Ok, since this is an Odds & Ends and not meant to be pedantic or scare the pants off you, let's - hypothetically ... or on the off-chance we are in fact incarnations of the madness borne of an epileptic Russian mind, find out what character you are.  We won't put you in a box.  Unless we really are characters, but then, it would be Dostoyevsky who is putting you in a box, technically, so blame him.  

I'll go first: Nastasya Filippovna

Of the many characters we see in Dostoyevsky's novels, few of the principal characters are female. However, in one of his more famous novels, The Idiot, we find perhaps one of the strongest female characters of most nineteenth-century literature, if not of Europe, then at least of Russia. Nastasya Filippovna, a proud, yet exploited woman, is by far one of Dostoyevsky's most intriguing characters. She has an instantaneous and dramatic affect on the characters surrounding her. Nastasya Filippovna has been systematically destroyed by her surroundings. She finds she is unable to survive in the society of her time. Valued by men only for her beauty or her possessions, feared by jealous women, Nastasya Filippovna succumbs to insanity and finally, her own murder. Believing herself to be guilty and in need of punishment and purification, Nastasya Filippovna fights yet, finally, submits herself to destructive forces that surround her. (...)

The first time Nastasya Filippovna is actually seen in the novel is not until the end of Chapter Eight in Part One. Her presence at Ganya's is unexpected and arouses a great deal of activity. From her first entrance, we see that she has undergone some changes since the milder, forgiving Nastasya Filippovna at the end of Chapter Four. Her eyes "flashed in annoyance" at the sight of the Prince, not knowing who he was, presuming him to be a servant, "flung" her coat at him (107). This starling and unusual entrance allows the reader to see Nastasya Filippovna in a the height of her pride, the pinnacle of her haughty behavior. Her tone is harsh and condescending, she commands respect almost to the point of fear. She has a regal presence that immediately captures our attention.

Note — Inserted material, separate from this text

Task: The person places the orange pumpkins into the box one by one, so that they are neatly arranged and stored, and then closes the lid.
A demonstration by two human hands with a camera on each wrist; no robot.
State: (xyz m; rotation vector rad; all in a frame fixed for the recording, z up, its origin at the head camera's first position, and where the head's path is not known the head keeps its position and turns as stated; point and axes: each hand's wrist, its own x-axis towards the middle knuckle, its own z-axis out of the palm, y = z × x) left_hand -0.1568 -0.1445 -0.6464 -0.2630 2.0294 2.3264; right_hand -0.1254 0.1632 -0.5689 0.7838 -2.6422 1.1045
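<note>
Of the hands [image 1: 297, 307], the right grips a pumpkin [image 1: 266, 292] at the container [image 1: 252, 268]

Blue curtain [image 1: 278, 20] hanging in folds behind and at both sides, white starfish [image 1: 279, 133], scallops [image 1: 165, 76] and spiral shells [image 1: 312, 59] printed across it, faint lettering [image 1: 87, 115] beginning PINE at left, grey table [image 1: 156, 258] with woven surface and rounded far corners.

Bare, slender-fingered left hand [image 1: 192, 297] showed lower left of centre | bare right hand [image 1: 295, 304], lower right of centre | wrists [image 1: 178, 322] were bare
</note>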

This scene reveals a great deal about Nastasya Filippovna's apparently free laugh and haughty attitude. We learn that she "laughed in fact, and hid her feelings beneath a show of good humour" (107). Rejected by Ganya's mother and sister, Nastasya Filippovna makes little attempt to make them feel comfortable in her presence. Their coldness towards her "...seemed only to intensify her gaiety" (114). Nastasya Filippovna laughs "hysterically" and "continued laughing" (122), even during Rogozhin¹s attempt at "purchasing" her. Nastasya Filippovna makes no false pretences about who she likes or not. She asks questions then does not wait for the response, cutting off the speaker, making them feel small and ridiculous. Her laughing, almost to the point of wild and insane, is prominant particularly in this section. (...)

From the beginning of Part One, Nastasya Filippovna appears to be a fascinating, wild creature who is rebelling against the "natural&" role of woman for her time. The shock and scandal that seems to surround her exploits suggests that her actions are not within the confines of her "role". However, the more we come to know her the more we see that she has been exploited by society of the time and the men that surround her and desire to possess her. Unable to stand up under the destructive forces that surrounded her, the strongest, most promising character was reduced to insanity by Dostoyevsky. It seems that he may sympathize with her situation, given the use of word choice we have seen, and even some of the ironic, yet sad depiction of a young girl violated. She has been refused her own identity and "renounc[es] the world...[she] has almost ceased to exist and [she] know[s] it" (480). Nastasya Filippovna must die to escape the tragic and unjust plight of a woman scorned.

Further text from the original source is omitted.